> [Assigned task] Each line from the first down to the one containing "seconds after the" should be returned exactly as it appears below.

> [Information supplied]
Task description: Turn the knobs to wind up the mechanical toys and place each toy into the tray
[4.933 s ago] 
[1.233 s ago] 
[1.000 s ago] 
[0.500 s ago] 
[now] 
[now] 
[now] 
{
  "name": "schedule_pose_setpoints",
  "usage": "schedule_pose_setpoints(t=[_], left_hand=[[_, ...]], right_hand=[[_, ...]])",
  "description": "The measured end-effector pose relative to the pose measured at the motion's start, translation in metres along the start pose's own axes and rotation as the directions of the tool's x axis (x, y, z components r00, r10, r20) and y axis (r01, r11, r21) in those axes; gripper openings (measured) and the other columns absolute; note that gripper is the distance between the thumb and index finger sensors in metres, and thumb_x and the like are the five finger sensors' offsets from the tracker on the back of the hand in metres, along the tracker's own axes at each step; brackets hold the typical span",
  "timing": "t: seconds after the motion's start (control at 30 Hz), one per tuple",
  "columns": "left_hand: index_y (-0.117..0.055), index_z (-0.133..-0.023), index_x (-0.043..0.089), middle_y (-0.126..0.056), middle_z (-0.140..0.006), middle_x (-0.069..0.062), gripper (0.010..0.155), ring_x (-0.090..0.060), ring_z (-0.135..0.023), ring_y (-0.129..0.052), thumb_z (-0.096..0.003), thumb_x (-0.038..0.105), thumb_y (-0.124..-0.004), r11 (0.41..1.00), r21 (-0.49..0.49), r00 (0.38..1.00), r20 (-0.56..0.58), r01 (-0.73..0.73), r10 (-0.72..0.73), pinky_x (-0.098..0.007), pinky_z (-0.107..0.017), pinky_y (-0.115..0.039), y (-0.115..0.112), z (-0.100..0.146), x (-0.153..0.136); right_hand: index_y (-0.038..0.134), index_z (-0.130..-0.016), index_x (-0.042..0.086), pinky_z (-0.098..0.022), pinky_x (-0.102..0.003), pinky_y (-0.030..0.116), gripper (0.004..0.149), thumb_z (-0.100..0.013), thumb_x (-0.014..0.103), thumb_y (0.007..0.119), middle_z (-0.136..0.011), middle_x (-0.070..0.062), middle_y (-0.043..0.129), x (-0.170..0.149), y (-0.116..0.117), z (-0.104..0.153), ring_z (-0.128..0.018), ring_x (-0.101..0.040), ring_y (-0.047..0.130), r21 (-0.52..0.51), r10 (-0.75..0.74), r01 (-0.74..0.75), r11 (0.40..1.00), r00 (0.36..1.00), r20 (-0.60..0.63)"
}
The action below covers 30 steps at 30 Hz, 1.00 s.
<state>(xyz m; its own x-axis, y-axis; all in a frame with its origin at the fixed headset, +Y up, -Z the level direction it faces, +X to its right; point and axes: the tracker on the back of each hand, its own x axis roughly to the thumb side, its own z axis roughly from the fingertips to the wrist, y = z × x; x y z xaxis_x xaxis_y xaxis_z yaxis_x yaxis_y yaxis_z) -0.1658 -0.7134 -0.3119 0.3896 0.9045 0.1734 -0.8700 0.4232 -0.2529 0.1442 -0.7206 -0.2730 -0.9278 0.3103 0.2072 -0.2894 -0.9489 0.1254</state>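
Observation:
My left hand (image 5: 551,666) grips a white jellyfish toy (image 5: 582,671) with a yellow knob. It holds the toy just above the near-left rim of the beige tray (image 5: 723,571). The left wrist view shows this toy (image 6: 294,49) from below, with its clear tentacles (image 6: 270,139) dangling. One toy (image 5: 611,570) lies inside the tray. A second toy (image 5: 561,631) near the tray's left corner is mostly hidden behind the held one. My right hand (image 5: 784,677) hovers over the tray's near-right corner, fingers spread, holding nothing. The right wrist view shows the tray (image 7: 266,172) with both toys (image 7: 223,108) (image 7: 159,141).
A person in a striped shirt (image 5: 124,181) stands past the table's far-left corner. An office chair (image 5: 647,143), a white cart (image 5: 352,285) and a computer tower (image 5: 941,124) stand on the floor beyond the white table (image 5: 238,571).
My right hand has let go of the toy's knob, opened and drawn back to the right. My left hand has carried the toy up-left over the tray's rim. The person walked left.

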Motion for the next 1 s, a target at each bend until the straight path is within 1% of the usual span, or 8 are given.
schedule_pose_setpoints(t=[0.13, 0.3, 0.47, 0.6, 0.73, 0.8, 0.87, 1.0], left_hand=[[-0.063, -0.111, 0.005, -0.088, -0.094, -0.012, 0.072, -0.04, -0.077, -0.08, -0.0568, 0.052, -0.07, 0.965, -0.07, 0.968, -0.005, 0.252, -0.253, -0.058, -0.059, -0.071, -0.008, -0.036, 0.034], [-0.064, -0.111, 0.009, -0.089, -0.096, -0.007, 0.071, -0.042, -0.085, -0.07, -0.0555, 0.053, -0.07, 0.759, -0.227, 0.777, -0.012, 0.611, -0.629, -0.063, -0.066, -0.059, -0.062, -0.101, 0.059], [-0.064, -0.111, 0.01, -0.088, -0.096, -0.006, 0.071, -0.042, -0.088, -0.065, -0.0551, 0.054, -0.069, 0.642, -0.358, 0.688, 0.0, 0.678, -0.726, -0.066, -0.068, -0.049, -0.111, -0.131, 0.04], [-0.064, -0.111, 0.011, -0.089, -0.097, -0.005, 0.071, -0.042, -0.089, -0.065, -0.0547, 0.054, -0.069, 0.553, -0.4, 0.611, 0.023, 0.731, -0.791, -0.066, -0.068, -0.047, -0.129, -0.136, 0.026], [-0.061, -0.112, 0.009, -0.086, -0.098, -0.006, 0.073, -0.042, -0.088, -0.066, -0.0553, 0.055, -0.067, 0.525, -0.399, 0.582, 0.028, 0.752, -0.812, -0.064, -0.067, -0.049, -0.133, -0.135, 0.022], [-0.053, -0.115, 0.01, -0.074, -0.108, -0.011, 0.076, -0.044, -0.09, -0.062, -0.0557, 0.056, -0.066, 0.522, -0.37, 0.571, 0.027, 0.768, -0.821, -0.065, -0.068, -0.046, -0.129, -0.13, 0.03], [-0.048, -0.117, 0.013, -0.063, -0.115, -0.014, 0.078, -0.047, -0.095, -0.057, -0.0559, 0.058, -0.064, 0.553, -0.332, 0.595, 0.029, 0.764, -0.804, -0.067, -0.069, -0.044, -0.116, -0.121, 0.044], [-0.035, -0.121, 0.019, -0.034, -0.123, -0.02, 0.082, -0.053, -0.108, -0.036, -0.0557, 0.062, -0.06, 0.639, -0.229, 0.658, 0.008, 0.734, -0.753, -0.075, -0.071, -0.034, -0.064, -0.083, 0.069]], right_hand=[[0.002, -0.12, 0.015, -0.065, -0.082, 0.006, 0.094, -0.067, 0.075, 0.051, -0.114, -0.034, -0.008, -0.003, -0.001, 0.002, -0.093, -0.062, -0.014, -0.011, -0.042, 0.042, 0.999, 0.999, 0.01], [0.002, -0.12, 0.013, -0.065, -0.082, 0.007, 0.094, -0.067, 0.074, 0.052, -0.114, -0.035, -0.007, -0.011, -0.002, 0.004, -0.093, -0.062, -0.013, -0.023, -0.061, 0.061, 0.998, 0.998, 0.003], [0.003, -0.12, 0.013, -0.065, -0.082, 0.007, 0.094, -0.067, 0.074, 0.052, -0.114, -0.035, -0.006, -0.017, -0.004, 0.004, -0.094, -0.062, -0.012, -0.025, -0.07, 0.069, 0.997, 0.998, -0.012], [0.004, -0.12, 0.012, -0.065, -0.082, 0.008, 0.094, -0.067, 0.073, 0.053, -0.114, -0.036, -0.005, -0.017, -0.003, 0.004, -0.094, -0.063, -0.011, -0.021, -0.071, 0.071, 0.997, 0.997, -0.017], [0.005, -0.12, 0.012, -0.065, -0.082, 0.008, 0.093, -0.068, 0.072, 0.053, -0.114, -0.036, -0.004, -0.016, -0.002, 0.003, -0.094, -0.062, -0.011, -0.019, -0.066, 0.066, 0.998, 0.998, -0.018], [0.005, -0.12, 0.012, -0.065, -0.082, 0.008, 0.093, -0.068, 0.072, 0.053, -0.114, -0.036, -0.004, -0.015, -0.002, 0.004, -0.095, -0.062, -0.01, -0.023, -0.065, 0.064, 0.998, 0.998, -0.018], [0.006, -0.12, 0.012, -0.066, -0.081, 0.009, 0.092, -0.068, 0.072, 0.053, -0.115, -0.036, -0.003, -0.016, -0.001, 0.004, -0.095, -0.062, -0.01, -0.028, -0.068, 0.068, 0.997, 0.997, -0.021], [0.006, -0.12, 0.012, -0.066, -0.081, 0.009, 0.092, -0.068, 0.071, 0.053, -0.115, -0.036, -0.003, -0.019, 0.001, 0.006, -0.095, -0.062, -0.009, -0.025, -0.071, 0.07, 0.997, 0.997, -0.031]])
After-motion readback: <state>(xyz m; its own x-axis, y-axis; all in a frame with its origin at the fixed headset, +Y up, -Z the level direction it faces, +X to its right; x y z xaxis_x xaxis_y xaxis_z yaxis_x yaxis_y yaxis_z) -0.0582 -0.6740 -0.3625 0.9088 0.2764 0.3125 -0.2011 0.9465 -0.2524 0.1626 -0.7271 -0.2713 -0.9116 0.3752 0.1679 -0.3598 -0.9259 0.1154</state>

> [Exercise result]
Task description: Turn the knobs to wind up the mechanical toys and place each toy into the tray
[4.933 s ago] 
[1.233 s ago] 
[1.000 s ago] 
[0.500 s ago] 
[now] 
[now] 
[now] 
{
  "name": "schedule_pose_setpoints",
  "usage": "schedule_pose_setpoints(t=[_], left_hand=[[_, ...]], right_hand=[[_, ...]])",
  "description": "The measured end-effector pose relative to the pose measured at the motion's start, translation in metres along the start pose's own axes and rotation as the directions of the tool's x axis (x, y, z components r00, r10, r20) and y axis (r01, r11, r21) in those axes; gripper openings (measured) and the other columns absolute; note that gripper is the distance between the thumb and index finger sensors in metres, and thumb_x and the like are the five finger sensors' offsets from the tracker on the back of the hand in metres, along the tracker's own axes at each step; brackets hold the typical span",
  "timing": "t: seconds after the motion's start (control at 30 Hz), one per tuple",

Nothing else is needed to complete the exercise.